その人形は、昼間に見た一枚絵と同じ少女のものだった。前に人差し指を出している様は、いかにも勝気である。
そんな少女を、じっと見つめて。心で何かを語りかけているのか、相談しているのか。とにかくじっと見つめて。
「わたしはどっちでもいいんだけどね」
そんな土方に前置きして、一方的に言ってみることにする。
「普段一生懸命働いている土方さんにね、そういった趣味があるのも、いいと思う。人間ストレス発散ってのも必要だし、まぁ……土方さん男だもの。女にはわからない趣味趣向があったって、おかしくないだろうし」
そして一呼吸して、言った。
「あるいはね、あなたが、実は土方さんじゃないっていう可能性があったって、世の中あると思うよ? わたしも似たような経験あるし」
すると、土方が再びこちらを向いた。目を見開いて、
「ホントでござるか! 桜氏も憑依したことあるでござるか!」
――やぁ、後者かぁ。
自分で言っておきながらあれだが、前者だといいなと思っていたのが事実である。
いや、だってさ。前者なら、あーあ土方さんも可愛いとこあるのねー、で、終わる話じゃないか。ネタとして面白いかな、とか、弱み握ってお小遣い貰うのも無きにしも非ず? みたいな。
けどさ、どうやら後者確定らしく。なんか土方さん、変なのに取り憑かれちゃったらしく。聞いちゃったからには、知らなーい、あとは頑張ってねー、で終わらすわけにはいかず。土方には焼きそば時の恩もあるし、なんか不器用ながらも色々気を使ってもらってた感はあったし、恩返しするには何も異論はないんだけど。

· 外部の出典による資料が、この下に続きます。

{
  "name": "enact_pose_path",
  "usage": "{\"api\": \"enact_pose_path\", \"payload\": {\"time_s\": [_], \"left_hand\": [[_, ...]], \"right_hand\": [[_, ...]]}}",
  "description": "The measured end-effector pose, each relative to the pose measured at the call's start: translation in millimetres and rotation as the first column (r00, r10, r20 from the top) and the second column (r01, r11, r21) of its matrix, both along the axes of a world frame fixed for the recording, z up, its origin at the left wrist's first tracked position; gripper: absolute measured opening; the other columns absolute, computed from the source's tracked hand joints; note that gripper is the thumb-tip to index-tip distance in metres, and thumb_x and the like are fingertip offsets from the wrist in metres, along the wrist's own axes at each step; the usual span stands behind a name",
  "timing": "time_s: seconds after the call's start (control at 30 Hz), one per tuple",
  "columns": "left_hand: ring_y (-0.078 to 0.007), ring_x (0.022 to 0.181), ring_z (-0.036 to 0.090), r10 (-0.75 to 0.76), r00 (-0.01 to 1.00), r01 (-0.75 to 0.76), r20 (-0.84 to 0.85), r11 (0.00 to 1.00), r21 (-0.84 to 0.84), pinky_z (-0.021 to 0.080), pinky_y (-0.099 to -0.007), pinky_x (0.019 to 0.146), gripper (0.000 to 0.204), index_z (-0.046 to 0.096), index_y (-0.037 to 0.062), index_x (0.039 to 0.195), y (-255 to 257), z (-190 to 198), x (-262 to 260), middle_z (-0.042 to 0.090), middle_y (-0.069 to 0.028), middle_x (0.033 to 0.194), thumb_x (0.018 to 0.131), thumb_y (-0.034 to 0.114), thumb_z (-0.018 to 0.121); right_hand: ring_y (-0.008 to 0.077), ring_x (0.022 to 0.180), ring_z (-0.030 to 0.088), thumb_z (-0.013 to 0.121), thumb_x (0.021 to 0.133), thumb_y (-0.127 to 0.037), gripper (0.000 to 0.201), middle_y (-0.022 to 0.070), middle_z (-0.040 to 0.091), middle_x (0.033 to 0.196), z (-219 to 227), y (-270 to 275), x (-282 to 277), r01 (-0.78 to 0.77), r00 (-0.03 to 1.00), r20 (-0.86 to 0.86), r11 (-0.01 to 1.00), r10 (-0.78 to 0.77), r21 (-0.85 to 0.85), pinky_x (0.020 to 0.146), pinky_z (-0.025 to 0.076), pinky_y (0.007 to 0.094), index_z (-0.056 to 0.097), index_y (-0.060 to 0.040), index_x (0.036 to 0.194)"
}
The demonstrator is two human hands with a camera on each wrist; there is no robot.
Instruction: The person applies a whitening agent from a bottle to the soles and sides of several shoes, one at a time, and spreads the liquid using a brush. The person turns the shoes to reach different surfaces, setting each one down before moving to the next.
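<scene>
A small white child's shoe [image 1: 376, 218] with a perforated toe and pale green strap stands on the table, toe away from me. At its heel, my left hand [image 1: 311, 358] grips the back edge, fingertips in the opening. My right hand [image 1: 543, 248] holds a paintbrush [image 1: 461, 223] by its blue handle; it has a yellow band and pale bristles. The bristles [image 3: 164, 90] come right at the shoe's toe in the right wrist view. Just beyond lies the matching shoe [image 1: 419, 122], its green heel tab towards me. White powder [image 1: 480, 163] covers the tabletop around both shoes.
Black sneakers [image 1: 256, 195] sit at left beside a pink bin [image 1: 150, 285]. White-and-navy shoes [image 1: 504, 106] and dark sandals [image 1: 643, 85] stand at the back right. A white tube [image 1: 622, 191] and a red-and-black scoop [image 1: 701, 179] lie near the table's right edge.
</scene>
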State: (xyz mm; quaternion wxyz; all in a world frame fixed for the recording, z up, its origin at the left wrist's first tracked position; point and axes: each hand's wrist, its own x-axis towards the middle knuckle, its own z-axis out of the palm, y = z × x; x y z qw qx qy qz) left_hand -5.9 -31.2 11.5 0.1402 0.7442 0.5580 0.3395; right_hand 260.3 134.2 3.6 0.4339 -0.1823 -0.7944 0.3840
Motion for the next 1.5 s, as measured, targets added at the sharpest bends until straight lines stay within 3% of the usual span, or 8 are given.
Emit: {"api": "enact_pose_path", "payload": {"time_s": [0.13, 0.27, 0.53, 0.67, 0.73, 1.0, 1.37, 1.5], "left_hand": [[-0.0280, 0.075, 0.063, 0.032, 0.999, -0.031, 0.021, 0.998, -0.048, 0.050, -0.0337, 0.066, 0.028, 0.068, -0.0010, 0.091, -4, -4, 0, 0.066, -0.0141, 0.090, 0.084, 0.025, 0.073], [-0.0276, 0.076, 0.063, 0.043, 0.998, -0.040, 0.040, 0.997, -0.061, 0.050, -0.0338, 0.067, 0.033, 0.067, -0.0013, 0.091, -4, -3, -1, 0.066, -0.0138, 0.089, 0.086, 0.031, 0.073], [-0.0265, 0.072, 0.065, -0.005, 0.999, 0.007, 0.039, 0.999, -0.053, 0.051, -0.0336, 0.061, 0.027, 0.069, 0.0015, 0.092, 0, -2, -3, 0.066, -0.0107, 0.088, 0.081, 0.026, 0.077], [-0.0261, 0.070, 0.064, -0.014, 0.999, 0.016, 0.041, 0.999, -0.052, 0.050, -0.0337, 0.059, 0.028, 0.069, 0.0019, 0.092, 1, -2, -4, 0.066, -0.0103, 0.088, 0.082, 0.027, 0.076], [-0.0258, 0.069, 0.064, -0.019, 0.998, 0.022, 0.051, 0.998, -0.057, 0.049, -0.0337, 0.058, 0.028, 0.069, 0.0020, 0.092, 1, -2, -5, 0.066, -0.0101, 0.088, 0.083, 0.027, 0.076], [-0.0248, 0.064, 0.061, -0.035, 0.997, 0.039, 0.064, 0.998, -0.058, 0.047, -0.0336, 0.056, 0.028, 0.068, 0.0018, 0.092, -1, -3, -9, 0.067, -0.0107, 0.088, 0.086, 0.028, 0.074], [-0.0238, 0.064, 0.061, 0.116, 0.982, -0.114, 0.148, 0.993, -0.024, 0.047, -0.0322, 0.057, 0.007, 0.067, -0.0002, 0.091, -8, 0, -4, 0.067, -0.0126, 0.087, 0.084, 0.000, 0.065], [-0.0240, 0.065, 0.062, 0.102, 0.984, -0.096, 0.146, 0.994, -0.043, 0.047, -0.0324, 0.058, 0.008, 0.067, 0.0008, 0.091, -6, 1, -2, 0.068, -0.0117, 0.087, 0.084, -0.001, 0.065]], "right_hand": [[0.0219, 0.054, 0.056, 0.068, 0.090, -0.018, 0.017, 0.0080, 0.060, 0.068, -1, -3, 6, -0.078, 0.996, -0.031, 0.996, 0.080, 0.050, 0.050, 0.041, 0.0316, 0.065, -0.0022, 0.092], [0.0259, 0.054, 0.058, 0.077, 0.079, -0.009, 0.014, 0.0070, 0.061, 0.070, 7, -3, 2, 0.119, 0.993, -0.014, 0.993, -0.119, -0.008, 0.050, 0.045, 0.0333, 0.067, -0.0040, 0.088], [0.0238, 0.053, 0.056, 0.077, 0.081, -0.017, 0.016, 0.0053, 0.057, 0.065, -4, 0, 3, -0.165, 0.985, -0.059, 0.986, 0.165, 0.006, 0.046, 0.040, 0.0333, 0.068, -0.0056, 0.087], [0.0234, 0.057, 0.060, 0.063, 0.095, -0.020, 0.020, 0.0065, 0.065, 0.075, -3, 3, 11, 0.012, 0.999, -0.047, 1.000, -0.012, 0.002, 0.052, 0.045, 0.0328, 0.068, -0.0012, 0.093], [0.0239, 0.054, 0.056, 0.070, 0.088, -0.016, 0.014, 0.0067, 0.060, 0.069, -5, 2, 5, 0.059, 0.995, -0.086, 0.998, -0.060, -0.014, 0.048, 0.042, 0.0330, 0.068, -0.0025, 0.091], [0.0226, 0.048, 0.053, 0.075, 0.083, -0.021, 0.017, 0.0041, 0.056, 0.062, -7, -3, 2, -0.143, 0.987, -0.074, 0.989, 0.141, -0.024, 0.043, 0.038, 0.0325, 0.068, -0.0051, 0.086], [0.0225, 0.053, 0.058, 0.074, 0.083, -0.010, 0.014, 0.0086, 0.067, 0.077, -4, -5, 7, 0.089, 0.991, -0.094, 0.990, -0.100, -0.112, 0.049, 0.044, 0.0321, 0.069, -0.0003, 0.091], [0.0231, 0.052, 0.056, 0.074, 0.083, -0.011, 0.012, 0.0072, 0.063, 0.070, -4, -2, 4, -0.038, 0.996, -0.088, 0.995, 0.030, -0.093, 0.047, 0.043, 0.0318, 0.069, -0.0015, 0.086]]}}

いやー、除霊か。わたしも身体乗っ取られたというか、洗脳にあったことはあるけど、そんな類いか。
ほっとけないけど、参ったな――そんな胸中を笑顔で隠して、
「まぁ、わたしは乗っ取られた側だけどね」
そう返答する。
土方(仮)の目は輝いていた。
「いやぁ、やっぱり桜氏は他の人とは一味違うと思っていたでござる! 拙者、桜氏だったら全身を預けてもよいでござる!」
「や……それはわたしが困るけどね」
その人形ごと、彼はわたしの両手をまた握ってきた。
「実は拙者は――」
そして彼が語り続けて六時間。宴会もとっくにお開きになっていて、もう少ししたら朝日が昇って来る頃まで、わたしは彼の話を聞く羽目になった。

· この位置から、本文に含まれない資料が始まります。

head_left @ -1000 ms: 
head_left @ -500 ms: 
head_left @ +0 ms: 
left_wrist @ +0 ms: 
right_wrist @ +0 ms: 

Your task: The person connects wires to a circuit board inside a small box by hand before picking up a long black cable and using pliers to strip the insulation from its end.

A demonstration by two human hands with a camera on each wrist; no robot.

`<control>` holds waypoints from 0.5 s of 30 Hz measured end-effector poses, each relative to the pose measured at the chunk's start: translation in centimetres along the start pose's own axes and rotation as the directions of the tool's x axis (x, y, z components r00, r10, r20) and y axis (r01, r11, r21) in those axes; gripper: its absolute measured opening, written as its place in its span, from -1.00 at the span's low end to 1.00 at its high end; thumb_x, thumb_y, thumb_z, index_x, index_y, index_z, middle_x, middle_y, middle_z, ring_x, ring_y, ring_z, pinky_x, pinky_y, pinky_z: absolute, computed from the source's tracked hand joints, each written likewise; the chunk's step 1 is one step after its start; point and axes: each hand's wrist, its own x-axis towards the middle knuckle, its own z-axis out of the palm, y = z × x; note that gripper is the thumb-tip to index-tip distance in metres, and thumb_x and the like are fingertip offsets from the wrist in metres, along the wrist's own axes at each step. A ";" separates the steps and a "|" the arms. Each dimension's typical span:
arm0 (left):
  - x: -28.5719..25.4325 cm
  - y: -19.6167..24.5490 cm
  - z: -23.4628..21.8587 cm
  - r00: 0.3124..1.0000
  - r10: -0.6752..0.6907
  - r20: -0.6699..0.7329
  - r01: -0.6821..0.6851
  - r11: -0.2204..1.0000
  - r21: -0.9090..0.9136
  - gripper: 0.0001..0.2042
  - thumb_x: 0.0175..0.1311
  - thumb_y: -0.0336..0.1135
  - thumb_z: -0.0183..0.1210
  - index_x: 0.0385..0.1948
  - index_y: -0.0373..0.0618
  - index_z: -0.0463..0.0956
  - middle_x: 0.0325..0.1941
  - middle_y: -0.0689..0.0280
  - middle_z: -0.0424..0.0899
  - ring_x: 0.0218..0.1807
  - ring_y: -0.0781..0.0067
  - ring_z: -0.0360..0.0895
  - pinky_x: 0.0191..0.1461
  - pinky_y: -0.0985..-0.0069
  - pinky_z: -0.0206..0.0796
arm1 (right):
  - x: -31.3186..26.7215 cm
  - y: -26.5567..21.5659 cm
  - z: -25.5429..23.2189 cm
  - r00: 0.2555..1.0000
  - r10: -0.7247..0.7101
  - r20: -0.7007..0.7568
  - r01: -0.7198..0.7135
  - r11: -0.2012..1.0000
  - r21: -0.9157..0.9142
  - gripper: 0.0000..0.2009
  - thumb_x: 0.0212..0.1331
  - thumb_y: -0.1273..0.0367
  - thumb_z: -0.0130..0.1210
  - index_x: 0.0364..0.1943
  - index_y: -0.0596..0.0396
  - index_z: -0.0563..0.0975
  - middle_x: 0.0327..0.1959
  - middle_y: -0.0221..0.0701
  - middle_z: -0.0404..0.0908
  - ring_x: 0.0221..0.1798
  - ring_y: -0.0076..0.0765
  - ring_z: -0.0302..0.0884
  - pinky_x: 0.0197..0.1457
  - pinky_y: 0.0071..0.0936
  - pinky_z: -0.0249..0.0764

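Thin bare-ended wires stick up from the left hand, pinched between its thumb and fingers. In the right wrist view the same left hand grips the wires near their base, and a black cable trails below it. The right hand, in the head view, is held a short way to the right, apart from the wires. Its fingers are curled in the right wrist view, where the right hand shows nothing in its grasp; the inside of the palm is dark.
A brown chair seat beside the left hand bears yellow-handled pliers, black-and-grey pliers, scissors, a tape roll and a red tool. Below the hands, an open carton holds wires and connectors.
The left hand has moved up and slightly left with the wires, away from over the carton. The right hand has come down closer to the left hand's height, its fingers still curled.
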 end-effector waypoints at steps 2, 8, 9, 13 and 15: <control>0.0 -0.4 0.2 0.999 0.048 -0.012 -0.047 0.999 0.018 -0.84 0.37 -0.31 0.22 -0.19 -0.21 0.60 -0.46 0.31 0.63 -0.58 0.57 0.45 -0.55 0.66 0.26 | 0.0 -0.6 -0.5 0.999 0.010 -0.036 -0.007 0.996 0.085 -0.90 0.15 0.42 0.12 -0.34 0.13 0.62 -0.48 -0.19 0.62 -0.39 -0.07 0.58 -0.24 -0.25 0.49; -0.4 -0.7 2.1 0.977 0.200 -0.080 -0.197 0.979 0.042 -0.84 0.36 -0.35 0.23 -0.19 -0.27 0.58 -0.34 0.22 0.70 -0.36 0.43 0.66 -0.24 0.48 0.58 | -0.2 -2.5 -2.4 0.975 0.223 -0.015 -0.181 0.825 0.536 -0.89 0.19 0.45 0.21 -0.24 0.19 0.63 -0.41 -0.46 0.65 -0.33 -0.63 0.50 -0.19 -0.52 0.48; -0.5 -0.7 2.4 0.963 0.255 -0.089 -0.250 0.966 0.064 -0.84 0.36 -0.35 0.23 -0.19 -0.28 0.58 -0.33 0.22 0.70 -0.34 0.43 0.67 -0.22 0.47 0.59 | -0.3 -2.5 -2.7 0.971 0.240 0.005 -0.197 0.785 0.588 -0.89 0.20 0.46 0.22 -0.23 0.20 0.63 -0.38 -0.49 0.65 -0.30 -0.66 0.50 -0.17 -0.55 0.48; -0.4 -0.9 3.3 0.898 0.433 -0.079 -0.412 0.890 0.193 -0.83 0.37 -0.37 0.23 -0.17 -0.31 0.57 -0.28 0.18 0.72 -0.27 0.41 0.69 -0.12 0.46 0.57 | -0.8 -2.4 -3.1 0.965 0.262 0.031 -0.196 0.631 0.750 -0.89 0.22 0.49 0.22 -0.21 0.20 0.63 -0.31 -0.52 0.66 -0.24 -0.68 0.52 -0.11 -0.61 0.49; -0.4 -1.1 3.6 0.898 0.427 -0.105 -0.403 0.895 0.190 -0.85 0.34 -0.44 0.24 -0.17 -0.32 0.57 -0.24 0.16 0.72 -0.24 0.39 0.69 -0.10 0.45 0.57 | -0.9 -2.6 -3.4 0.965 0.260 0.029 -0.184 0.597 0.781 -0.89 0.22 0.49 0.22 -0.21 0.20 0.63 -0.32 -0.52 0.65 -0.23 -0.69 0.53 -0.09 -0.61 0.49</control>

どのみち、数日土方と行動を共にしなければならなかったのだ。これも仕事である。お金を稼ぐのは甘くないのだ!
そう自分に気合をいれて六時間を乗り切ったのだが、部屋に戻ろう屋根から降りた時、わたしは誰かが立ち去るような足音を聴いた。
「……総悟くん?」
なんとなくそんな気がして後を追ったが、わたしは誰の姿も見つけることが出来なかった。